In this case, let me make it a bit bigger, this is the same pattern that before, we have a tool with this case is more complex the implementation but I can swear you that 99 % of these lines are related with Jira API and not really with MCP
servers code so if I call Jira API you can see that I have a board you can see here. Let's say that our team has a task in progress, which is named Setup Jira Integration in MCP Server.
Its ID is SD2 and it's assigned to Alba López. So I asked for it in another conversation here and okay you can see that we have several tasks because I asked for all the tasks in the board but for example we can see here the SD2
setup Jira integration in progress by Alva López right so this is just an example there are many tools that you can integrate in your LLMs and you can develop your own as well.
For me the key takeaways of this speech is, this is something that is already happening, it's not something, it's new but everything goes fast especially in AI you know, so there
are many companies, big companies that has their own MCP servers already like like Github, Slack, Jira, Figma if you use it, so you can start using it and extending the use of your LLM in your daily basis.

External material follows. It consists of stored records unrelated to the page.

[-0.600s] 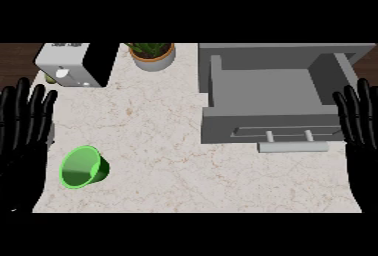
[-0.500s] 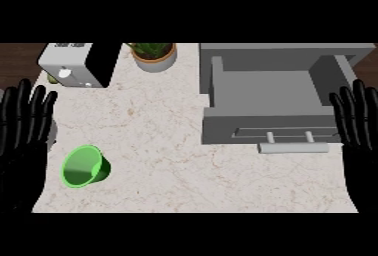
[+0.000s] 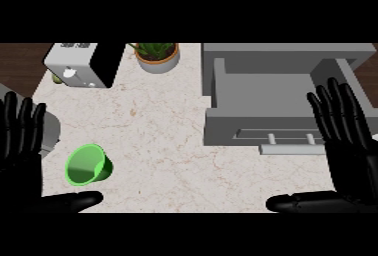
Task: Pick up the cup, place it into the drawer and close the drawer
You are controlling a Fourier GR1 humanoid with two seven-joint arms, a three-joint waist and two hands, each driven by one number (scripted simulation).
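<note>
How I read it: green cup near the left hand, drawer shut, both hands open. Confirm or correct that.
The drawer is not shut: the head view shows it pulled open. The rest stands: the green cup sits near the left hand, and that hand and the right hand are both open.

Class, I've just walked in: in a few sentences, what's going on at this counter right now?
Nothing is being held yet. The green cup sits on the counter towards its front left. The left robot hand rests open at the view's left edge, near the cup. The right robot hand rests open at the right edge, beside the drawer, which is open and has nothing in it. A toaster and a potted plant stand at the back.
</note>
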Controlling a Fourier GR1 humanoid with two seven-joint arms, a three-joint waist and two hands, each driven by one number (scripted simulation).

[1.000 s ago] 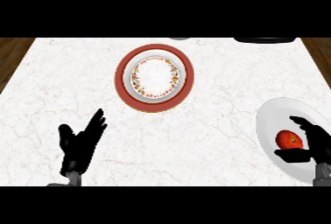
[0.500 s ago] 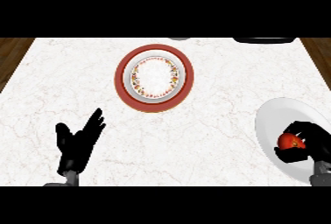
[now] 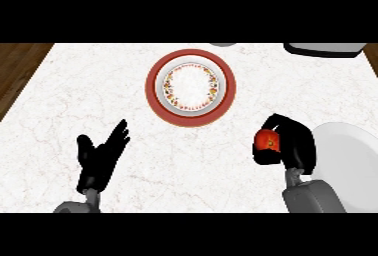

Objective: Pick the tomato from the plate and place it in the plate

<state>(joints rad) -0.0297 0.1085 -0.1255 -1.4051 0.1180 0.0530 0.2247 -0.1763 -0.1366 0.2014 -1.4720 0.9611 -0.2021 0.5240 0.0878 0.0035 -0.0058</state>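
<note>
You see a smooth, faintly veined marble tabletop point(image 3: 88, 100), with grained brown wooden floor point(image 3: 18, 70) at its left. The red-rimmed plate point(image 3: 153, 85) and white plate point(image 3: 354, 160) look like smooth glazed ceramic. The tomato point(image 3: 266, 141) has a slight sheen, while the left robot hand point(image 3: 100, 157) and right robot hand point(image 3: 291, 145) are matt black.

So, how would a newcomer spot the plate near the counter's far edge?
On the marble counter, look centrally toward the far edge. That plate has a broad red rim and a flowered ring; the other plate, at the right, is plain white.
</note>
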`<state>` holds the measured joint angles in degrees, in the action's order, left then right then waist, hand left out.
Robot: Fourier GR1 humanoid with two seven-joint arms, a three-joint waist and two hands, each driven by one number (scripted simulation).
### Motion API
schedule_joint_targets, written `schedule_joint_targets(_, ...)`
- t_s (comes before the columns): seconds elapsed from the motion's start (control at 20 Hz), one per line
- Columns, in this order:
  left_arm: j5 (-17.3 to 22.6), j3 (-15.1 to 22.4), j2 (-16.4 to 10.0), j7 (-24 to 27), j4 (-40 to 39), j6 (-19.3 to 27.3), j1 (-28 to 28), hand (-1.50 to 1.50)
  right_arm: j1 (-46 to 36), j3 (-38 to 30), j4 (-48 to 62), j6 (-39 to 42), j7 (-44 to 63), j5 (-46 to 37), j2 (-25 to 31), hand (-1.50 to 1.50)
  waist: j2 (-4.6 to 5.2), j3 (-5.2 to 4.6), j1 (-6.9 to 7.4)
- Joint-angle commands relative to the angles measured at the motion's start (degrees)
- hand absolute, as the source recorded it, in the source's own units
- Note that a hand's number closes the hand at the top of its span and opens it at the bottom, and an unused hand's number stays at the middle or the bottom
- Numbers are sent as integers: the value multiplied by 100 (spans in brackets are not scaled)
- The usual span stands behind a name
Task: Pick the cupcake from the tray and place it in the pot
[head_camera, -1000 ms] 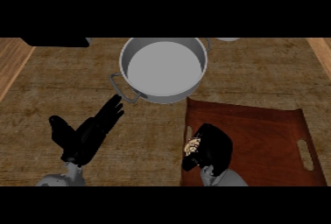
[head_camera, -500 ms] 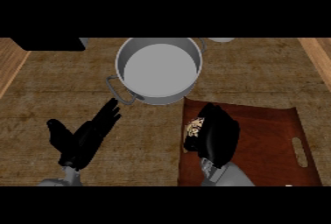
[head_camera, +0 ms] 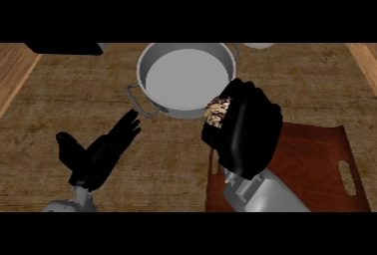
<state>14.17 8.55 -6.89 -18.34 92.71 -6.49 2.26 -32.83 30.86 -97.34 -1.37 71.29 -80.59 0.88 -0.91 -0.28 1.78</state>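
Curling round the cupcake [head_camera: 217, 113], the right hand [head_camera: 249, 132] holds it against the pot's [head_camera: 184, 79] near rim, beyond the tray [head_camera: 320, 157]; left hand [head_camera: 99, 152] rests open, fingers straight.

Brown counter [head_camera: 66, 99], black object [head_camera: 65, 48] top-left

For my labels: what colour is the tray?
The tray is reddish brown; head view.

A cream-and-brown speckled cupcake [head_camera: 217, 113] is clasped in the curled fingers of the right robot hand [head_camera: 249, 132], poised at the lower right rim of a round grey metal pot [head_camera: 184, 74] standing upright on the worktop [head_camera: 66, 99]. The reddish-brown tray [head_camera: 313, 164], with a slot handle, lies flat near the pot.
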Motion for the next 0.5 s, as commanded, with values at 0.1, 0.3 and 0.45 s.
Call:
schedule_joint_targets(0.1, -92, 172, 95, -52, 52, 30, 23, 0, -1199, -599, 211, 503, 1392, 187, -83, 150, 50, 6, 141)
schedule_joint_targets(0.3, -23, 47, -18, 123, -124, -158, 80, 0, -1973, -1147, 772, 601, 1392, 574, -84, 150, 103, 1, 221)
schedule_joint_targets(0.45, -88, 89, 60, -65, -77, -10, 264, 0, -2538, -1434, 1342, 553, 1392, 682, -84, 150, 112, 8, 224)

And also you can create your own if you can find any MCP server that matches your needs.
Or you can use it remotely if you publish your MCP or use one that is created externally. internally via HTTP instead of the relative path that I added in the config file you can use HTTP and you can use local models as I said in Ollama but that's a piece of advice.
If you use local models you should keep in mind that LLMs burns your resources in your computer so it's important not to overkill and not to use the biggest LLM model because you are probably not going to need it you don't need chat gpt for running in your machine so you have to find the balance between what you need and what you what to download to avoid hallucinations in in the LLM.
It's noticeable if you have a really small LLM that tools don't really behave well.
You need to have a good model for your needs.